One of the more notorious areas of the East End was that of Whitechapel. It was well known as an area of high immigration for Jewish refugees of European Pogrom’s and from the 1850s Irish immigrants after the great potato famine. Whitechapel was synonymous with crowded, squalid housing conditions and a haunt for those engaged in prostitution and crime. In the autumn of 1888, this notoriety for violence and danger was greatly enhanced by the ‘Whitechapel murders’ and by the emergence of the first known serial killer (a term not used at the time) who was given the name of ‘Jack the Ripper’ by the British press. Between August 31st and November 9th, the Ripper was attributed with five murders of those who were termed ‘unfortunates’, women who had to sell their bodies for sex to be able to afford lodgings and food. The press sensationalised the murders by releasing their newspaper editions emblazoned with the woodcut engravings of the ‘latest ‘orrible murder’. An examination of the illustrated police news over a period from September 8th to November 17th 1888 shows an increase in column inch coverage given to the Whitechapel murders, rising from one third of the front page on September 8th to total coverage by the November 17th issue. This rise in coverage was gradual to start with, but it was the event known as the ‘double murders’ of Elizabeth Stride and Catherine Eddowes and a letter and postcard signed by ‘Jack the Ripper’ for the first time, being received by a leading news agency. This chain of events provided a windfall for Fleet Street and it ‘vastly increased the public’s alarm over the predatory ‘fiend’ on the loose in Whitechapel.’ Two previous murders of these ‘unfortunates’ were now roped into the catalogue of murders supposedly committed by the Ripper, so as to heighten the feeling that this was the work of a highly deranged serial killer who was ‘down on whores’. As public alarm increased, so would newspaper sales. Murder stories in the press at this time ‘contained ingredients of a novel or short story’. These short stories were effectively a serialisation of real events and reports would either raise or allay fears for the reader and would enhance the appeal of the next days edition. This meant good business and excellent profits by the boosting of newspaper sales.

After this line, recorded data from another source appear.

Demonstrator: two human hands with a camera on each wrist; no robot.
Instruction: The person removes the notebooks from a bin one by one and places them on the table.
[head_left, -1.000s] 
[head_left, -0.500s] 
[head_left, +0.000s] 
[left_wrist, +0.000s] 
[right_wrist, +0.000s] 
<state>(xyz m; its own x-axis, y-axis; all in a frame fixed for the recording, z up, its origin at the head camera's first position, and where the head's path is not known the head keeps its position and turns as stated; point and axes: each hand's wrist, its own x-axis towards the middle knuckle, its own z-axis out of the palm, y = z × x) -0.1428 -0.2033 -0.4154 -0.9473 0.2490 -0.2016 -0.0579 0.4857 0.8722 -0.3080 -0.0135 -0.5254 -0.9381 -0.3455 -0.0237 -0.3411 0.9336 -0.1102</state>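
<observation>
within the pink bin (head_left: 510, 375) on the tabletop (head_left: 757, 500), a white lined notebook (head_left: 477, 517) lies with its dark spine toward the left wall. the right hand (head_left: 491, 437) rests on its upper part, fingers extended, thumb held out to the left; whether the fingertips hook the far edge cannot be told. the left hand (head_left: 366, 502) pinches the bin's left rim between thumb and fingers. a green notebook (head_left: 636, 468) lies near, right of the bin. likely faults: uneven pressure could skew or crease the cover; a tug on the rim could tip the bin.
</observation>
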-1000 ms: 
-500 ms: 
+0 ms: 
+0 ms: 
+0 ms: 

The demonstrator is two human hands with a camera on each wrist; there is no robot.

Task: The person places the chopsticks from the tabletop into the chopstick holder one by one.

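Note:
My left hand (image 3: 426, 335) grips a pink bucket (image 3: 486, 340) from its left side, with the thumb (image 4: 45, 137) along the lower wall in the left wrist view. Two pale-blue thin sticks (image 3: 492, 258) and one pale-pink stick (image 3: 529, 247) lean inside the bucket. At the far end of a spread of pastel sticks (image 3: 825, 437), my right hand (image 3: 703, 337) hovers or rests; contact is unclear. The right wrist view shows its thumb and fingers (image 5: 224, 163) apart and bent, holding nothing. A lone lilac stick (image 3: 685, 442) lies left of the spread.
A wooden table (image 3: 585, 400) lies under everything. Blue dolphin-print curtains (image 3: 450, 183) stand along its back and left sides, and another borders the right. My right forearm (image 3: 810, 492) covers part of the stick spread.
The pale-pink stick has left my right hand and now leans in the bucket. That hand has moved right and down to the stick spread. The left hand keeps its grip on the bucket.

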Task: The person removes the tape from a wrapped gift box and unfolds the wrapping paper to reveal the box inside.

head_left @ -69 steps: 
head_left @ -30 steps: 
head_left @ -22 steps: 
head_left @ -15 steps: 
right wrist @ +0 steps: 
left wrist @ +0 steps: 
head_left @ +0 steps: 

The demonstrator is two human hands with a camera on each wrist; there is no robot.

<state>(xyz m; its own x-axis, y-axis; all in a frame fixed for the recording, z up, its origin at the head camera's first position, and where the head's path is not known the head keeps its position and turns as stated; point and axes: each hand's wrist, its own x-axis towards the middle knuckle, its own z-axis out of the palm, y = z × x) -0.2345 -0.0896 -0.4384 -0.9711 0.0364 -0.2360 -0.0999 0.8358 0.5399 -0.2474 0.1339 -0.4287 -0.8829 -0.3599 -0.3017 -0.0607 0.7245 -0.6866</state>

The traditional married woman’s work in the East End was as an outworker for the various manufacturing trades that were a part of the highly industrialised East End. The manufacturing was usually of clothing or footwear, matchbox, brush-, basket-, or sack making. Single women most often worked in factory jobs such as making jam, matches or confectionary. Many women from the East End turned to prostitution on a casual or part-time basis, as were necessitated by slumps in employment, which if happened for prolonged periods would end up causing situations of poverty. William Booth calculated in 1886 that ‘inadequate employment (no work or low wages) was the reason for poverty in 55 percent of all ‘very poor’ families and in 68 percent of the ‘poor’ families.’ However, although many women took to prostitution on a casual basis many more were career prostitutes. Donald Thomas states that in 1861 at least 80,000 women out of a population of 2,800,000 London residents were reliant on prostitution as a means of generating some income. Although a number of these would be part time or casual, it would still ‘give a ratio of one woman…for every ten adult males.’ Working on this percentage that would mean in 1880s London there would be approximately 125,000 women engaged in some form of prostitution. However, this figure is hard to substantiate as the medical journal ‘the Lancet’ stated in 1888 that ‘1 in 16 women are prepared to prostitute. This figure, if correct, would mean that nearly 250,000 London women were prepared to consider prostitution as a viable means of earning a living and the majority of these women would be living the East End. Out of a given population of one million and given a roughly 50:50 split between males and females and that fifty percent again were of working age. This would mean that possibly anywhere around ninety-five percent of East End women were at least ready to consider prostitution.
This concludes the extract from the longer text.